▶ **Goal of the exercise**
Only those lines in the data below from the line containing "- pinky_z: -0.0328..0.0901" through the line containing "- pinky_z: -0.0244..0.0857", both included, should be restated word for word.
[Start of section]
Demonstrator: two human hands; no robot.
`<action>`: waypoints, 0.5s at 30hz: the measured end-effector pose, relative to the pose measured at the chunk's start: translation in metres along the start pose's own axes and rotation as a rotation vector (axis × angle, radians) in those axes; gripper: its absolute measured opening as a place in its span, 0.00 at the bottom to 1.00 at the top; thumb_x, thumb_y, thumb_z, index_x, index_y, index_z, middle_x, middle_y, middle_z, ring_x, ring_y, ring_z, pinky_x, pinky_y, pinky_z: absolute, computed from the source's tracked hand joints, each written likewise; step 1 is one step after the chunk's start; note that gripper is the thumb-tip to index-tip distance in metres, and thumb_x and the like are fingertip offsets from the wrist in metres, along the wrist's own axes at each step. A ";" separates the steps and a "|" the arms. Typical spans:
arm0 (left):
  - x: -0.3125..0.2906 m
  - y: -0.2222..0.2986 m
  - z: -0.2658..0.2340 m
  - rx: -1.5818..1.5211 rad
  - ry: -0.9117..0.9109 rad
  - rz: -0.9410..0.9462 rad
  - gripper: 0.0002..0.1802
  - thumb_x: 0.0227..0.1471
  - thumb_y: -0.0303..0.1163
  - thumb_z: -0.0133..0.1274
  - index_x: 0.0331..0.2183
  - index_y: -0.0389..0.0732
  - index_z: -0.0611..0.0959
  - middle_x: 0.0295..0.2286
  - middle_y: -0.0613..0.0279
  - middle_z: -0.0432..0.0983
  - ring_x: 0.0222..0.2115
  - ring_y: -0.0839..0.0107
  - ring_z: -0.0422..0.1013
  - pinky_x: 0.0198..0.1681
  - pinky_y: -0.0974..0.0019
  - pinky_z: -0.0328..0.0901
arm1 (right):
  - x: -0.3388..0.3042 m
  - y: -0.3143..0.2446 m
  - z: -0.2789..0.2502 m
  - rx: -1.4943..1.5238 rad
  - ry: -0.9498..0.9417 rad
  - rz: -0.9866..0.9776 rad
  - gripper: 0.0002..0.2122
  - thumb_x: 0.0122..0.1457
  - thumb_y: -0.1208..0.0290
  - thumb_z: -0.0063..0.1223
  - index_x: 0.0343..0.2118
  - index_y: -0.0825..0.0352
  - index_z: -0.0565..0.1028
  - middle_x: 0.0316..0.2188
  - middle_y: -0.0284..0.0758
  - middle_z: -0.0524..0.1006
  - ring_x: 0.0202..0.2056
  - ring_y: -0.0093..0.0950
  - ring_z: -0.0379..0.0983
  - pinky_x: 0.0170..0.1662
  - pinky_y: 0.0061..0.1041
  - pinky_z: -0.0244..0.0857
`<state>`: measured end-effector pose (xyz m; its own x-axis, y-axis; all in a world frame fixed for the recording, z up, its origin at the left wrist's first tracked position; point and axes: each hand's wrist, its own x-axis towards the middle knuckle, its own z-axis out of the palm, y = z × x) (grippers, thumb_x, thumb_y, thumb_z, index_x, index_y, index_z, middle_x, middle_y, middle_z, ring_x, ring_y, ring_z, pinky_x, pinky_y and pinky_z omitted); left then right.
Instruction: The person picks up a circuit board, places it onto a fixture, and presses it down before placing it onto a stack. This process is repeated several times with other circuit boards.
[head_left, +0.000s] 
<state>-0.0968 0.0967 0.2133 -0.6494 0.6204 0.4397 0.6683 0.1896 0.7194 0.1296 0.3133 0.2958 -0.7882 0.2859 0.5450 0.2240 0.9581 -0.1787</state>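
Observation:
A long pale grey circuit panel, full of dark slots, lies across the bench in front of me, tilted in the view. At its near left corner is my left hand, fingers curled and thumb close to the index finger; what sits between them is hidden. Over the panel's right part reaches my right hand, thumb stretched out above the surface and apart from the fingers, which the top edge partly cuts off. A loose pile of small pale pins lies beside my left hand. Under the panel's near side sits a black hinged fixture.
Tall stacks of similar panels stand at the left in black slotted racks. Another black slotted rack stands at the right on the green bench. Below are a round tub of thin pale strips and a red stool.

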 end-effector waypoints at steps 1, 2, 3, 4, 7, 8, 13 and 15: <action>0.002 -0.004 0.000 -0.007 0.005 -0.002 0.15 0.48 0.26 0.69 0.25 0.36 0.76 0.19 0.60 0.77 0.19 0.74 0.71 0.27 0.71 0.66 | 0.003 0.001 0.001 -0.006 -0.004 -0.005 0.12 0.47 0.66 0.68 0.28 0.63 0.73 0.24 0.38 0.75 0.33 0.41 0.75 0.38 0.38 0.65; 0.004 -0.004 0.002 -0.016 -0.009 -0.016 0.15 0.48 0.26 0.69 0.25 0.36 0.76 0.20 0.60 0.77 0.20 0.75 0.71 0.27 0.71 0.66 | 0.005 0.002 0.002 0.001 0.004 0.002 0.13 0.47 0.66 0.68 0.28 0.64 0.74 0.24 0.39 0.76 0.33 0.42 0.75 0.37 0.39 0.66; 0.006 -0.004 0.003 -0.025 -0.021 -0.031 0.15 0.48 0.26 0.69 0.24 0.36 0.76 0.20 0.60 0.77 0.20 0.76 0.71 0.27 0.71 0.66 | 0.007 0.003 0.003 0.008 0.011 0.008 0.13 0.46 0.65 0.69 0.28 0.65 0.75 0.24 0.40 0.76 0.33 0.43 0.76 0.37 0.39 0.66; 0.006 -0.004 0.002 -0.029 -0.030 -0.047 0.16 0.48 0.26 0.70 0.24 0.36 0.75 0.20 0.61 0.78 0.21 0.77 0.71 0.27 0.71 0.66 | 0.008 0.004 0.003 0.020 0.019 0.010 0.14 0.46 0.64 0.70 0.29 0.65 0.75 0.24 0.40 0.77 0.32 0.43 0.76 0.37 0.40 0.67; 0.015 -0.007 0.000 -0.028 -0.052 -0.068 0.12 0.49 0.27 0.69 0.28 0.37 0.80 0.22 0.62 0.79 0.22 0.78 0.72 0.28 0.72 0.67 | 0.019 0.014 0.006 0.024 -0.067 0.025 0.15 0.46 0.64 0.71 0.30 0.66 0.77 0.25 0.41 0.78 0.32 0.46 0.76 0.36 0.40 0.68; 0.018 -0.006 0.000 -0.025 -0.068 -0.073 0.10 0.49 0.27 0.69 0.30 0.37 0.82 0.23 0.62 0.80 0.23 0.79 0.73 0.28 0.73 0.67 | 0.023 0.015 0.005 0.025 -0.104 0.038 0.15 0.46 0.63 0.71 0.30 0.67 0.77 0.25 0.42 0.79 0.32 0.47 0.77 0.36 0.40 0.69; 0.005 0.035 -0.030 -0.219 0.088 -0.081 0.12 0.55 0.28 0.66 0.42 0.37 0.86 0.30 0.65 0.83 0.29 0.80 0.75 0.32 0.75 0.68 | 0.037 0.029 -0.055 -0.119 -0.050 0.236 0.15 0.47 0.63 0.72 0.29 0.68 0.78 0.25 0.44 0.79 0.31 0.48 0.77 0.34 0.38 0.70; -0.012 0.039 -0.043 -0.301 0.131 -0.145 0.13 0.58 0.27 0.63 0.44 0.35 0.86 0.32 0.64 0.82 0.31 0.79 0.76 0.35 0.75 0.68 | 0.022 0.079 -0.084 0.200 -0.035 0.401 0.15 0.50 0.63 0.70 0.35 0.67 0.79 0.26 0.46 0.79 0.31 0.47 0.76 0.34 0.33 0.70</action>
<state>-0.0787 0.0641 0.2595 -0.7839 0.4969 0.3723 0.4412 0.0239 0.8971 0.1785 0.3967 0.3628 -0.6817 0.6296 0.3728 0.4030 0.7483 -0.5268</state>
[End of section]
▶ **Result**
  - pinky_z: -0.0328..0.0901
arm1 (right):
  - x: -0.3388..0.3042 m
  - y: -0.3143..0.2446 m
  - z: -0.2789..0.2502 m
  - rx: -1.4943..1.5238 rad
  - ry: -0.9498..0.9417 rad
  - rz: -0.9866..0.9776 rad
  - gripper: 0.0002..0.2122
  - thumb_x: 0.0122..0.1457
  - thumb_y: -0.1208..0.0290
  - thumb_z: -0.0063..0.1223
  - index_x: 0.0343..0.2118
  - index_y: -0.0825..0.0352
  - index_z: -0.0565..0.1028
  - middle_x: 0.0316..0.2188
  - middle_y: -0.0284..0.0758
  - middle_z: -0.0524..0.1006
  - ring_x: 0.0202..0.2056
  - ring_y: -0.0093..0.0950
  - ring_z: -0.0379..0.0983
  - pinky_x: 0.0170..0.1662
  - pinky_y: 0.0061..0.1041
  - pinky_z: -0.0244..0.0857

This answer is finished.